When we buy our homes, we’re not buying them because we want to be rich. We’re buying them because we want to live in them: to sleep in them, eat in them, and raise our children in them. But while all of this is going on, your home will also be acting as an investment. It will fluctuate in value – hopefully increasing, but sometimes decreasing. And as you pay more and more into your mortgage and slowly secure outright ownership of your home, you’ll realize that your home is a huge part of your net worth – and that, therefore, your net worth relies in part on the real estate market.
Understanding the real estate market
Like any other type of possession, land has value. So does the building built on it. And, as with any other type of possession, the value of these things can change.
What’s tricky about the real estate market is that it relies on so many different factors. The value of just about any possession can be affected by the economy at large, because a poor economy means fewer buyers – so whether you’re trying to sell a stock or a luxury car, you’re going to find stingier customers in a bad economy.

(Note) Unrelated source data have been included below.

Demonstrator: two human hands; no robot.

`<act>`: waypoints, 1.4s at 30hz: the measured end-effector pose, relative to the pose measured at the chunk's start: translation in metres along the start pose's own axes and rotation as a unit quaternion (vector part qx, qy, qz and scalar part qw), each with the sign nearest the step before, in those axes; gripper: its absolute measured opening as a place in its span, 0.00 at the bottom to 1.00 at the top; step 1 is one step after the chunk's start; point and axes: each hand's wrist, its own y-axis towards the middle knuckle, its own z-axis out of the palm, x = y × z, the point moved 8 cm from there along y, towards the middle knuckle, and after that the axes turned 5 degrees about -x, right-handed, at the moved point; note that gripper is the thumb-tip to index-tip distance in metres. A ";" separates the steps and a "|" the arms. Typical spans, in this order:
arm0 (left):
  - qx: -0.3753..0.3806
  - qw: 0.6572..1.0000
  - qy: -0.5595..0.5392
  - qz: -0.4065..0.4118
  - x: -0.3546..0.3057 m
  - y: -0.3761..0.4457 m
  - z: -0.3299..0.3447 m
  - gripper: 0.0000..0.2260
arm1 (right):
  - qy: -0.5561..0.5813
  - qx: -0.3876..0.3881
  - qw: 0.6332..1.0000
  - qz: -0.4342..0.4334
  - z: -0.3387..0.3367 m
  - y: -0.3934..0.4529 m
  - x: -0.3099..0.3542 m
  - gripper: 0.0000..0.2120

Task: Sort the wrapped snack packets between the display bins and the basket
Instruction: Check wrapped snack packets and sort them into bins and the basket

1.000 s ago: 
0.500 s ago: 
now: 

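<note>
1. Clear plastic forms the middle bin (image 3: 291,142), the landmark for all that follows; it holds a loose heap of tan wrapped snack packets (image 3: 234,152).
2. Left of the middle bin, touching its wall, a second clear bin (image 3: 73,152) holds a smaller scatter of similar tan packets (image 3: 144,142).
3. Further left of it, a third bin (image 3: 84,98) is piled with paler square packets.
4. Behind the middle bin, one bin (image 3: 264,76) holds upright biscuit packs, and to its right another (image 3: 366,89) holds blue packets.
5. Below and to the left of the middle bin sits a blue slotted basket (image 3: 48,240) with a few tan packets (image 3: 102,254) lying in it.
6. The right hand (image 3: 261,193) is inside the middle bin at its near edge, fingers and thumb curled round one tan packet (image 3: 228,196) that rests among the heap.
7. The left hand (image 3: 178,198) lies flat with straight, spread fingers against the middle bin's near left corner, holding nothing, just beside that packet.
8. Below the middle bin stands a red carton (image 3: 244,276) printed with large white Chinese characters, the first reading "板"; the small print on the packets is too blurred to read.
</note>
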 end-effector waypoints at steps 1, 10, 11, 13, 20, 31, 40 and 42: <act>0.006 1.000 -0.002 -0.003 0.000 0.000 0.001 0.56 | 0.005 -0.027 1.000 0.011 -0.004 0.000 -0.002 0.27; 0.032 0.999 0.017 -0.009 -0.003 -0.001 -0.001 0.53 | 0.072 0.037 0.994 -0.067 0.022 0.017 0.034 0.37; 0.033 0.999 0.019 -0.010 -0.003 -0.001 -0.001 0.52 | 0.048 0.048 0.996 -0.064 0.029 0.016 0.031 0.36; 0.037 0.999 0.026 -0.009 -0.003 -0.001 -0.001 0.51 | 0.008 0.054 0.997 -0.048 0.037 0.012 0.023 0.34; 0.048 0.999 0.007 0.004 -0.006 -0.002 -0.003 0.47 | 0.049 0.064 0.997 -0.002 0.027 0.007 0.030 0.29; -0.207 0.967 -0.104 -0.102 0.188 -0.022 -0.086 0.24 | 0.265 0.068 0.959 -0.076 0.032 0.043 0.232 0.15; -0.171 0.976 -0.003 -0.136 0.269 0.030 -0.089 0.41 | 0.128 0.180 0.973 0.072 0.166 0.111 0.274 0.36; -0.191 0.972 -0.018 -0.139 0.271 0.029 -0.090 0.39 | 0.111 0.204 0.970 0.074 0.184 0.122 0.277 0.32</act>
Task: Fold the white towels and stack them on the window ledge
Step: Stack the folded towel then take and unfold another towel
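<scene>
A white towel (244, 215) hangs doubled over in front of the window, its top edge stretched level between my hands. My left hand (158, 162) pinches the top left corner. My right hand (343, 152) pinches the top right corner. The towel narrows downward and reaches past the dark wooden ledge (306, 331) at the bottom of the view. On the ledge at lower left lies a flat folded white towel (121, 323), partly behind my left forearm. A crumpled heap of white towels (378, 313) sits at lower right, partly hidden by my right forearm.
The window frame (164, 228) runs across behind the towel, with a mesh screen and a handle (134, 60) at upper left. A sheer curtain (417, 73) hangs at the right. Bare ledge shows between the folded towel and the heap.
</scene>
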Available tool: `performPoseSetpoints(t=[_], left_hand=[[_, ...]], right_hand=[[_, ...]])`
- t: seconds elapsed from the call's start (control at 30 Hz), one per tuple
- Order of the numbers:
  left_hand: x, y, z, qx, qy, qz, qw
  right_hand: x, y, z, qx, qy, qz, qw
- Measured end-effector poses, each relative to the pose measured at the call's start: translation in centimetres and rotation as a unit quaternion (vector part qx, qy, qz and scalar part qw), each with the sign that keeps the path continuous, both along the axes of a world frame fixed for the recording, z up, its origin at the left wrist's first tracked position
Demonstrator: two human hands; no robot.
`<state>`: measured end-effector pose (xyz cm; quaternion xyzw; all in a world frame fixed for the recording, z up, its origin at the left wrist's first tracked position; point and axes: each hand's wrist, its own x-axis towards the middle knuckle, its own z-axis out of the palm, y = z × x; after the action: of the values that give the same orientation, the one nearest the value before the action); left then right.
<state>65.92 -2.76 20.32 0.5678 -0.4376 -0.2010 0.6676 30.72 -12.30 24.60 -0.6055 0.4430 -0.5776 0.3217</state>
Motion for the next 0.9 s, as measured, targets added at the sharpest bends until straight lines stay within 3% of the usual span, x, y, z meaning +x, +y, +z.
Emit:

Real estate generally works this way, too.
But real estate can also be affected by a bunch of other factors. The local economy is disproportionately important, of course, because you can’t move your house (well, not usually, anyway). For the same reason, the neighborhood matters, too: crime rates, traffic, and much more. The whims of the people around you can affect your investment, and those whims don’t have to be justified: racism famously sparked “white flight” from urban areas and caused property values to drop there.
Real estate markets change fast. In developing areas, you’ll see construction booms like the one in Turkey. That means fast real estate growth, of course. But real estate can go down, too, and it can fluctuate back and forth: once-booming areas that plunged in value during “white flight” are now booming again with new waves of gentrification. Real estate can be unfair and unpredictable.
Real estate and your home purchase
Real estate is a tricky market, and your home purchase is not merely a real estate investment – you’ll be enjoying life in it, after all. But you should try to consider some real estate factors when you invest in your home.
This means looking at the area you’re going to move into and trying to spot trends. Are there new developments of homes, townhomes, and apartments? How are the schools there, and is the population younger or older (older residents tend to vote against school budgets, which can make areas less attractive to younger residents that might help the area grow). What is the history of the market here, and how diverse is the economy in your community and in nearby cities? Could a bust in one industry cause a big depression in your region, as the decline of the auto industry did in Detroit? Or is your area on its way back – as Detroit arguably is now?
For example, take a look at the website for Avivo Homes. The case for buying a townhome in this development is made through the market (only a few homes left!), the location (minutes from downtown!), and the quality of the spaces themselves – all good indicators of future value.
Protecting your investment
Once you’ve purchased your home, you’re more or less locked in – most people don’t jump from home to home the way investors trade stocks. But your individual home’s value can be still be affected by your everyday decisions. Choose to invest in routine maintenance. Regular painting will protect your structure, and keeping up with your plumbing and electrical systems can help protect your space against disaster.
You can’t predict every fluctuation in the real estate market. But if you make a smart initial decision and keep up with your property’s needs, you’ll have the best chance possible of seeing your space increase in value.